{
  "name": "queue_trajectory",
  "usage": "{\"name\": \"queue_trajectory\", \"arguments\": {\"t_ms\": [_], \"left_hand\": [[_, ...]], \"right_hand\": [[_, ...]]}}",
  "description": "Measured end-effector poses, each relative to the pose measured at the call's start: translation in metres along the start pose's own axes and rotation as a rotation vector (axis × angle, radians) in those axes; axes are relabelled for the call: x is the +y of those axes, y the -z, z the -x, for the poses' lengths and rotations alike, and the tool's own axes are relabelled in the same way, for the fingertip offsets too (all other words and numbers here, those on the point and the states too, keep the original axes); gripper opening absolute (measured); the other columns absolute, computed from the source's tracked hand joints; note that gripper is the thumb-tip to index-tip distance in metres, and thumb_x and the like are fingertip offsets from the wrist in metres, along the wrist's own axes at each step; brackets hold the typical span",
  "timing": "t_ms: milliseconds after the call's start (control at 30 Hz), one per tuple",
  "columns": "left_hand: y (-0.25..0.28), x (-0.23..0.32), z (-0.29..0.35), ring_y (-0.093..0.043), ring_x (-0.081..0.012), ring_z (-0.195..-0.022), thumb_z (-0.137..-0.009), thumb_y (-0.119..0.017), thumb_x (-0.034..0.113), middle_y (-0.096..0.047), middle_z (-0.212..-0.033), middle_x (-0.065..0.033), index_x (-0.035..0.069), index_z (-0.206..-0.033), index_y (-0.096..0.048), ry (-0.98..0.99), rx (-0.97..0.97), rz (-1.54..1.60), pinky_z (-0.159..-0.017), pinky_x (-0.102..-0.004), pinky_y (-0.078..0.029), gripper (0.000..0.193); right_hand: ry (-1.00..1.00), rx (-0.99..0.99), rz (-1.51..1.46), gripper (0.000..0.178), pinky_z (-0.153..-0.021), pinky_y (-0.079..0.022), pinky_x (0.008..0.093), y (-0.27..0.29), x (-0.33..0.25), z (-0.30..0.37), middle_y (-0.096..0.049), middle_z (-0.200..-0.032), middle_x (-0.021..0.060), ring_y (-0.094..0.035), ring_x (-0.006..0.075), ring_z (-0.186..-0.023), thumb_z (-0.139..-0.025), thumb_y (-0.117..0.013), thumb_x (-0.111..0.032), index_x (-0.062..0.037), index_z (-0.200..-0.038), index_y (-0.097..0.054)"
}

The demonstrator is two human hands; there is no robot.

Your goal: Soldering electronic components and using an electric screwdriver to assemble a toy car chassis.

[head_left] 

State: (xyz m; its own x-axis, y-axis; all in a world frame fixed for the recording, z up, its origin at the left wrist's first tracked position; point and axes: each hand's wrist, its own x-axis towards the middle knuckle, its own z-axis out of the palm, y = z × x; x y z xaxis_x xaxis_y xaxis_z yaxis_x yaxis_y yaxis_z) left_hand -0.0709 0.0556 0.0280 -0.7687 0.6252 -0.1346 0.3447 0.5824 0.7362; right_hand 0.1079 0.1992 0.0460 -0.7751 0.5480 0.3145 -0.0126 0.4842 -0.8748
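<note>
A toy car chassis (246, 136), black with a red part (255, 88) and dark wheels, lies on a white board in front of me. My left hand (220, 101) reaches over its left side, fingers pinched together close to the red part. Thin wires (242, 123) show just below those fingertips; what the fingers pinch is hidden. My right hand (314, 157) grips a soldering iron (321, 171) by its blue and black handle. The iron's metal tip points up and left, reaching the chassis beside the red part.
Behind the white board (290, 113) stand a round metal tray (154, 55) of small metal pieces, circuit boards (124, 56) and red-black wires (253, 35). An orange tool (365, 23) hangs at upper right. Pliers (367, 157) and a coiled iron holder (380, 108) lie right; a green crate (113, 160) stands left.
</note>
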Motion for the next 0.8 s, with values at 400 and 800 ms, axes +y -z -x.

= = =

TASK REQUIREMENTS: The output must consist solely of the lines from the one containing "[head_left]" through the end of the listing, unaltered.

TASK ANSWER:
[head_left] 

State: (xyz m; its own x-axis, y-axis; all in a world frame fixed for the recording, z up, its origin at the left wrist's first tracked position; point and axes: each hand's wrist, its own x-axis towards the middle knuckle, its own z-axis out of the palm, y = z × x; x y z xaxis_x xaxis_y xaxis_z yaxis_x yaxis_y yaxis_z) left_hand -0.0709 0.0556 0.0280 -0.7687 0.6252 -0.1346 0.3447 0.5824 0.7362; right_hand 0.1079 0.1992 0.0460 -0.7751 0.5480 0.3145 -0.0126 0.4842 -0.8748
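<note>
A toy car chassis (246, 136), black with a red part (255, 88) and dark wheels, lies on a white board in front of me. My left hand (220, 101) reaches over its left side, fingers pinched together close to the red part. Thin wires (242, 123) show just below those fingertips; what the fingers pinch is hidden. My right hand (314, 157) grips a soldering iron (321, 171) by its blue and black handle. The iron's metal tip points up and left, reaching the chassis beside the red part.
Behind the white board (290, 113) stand a round metal tray (154, 55) of small metal pieces, circuit boards (124, 56) and red-black wires (253, 35). An orange tool (365, 23) hangs at upper right. Pliers (367, 157) and a coiled iron holder (380, 108) lie right; a green crate (113, 160) stands left.
</note>
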Motion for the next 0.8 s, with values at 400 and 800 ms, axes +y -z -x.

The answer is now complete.